#### Task description:
Copy out, from the data, each line containing the string "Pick".

#### Given material:

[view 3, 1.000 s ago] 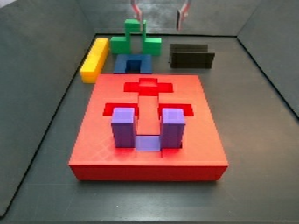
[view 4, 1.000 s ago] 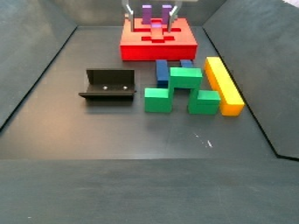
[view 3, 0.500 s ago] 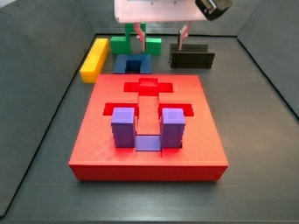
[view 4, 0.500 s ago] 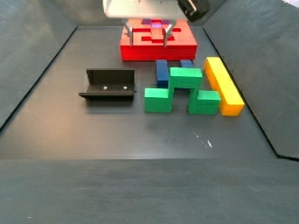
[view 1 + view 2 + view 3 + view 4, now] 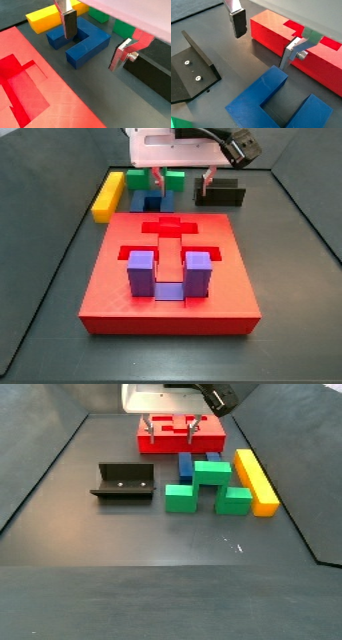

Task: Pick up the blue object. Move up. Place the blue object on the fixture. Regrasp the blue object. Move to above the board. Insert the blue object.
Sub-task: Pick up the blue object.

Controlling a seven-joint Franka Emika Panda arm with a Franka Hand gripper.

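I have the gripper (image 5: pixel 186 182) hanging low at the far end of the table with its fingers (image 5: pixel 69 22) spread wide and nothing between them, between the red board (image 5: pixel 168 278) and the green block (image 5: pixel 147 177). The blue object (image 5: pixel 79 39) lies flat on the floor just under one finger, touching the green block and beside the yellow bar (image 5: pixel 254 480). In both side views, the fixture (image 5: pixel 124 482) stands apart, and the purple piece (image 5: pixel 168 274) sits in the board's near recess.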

#### Written response:
Task: Pick up the blue object. Move up. Place the blue object on the fixture. Regrasp the blue object. Move to above the board. Insert the blue object.
Sub-task: Pick up the blue object.

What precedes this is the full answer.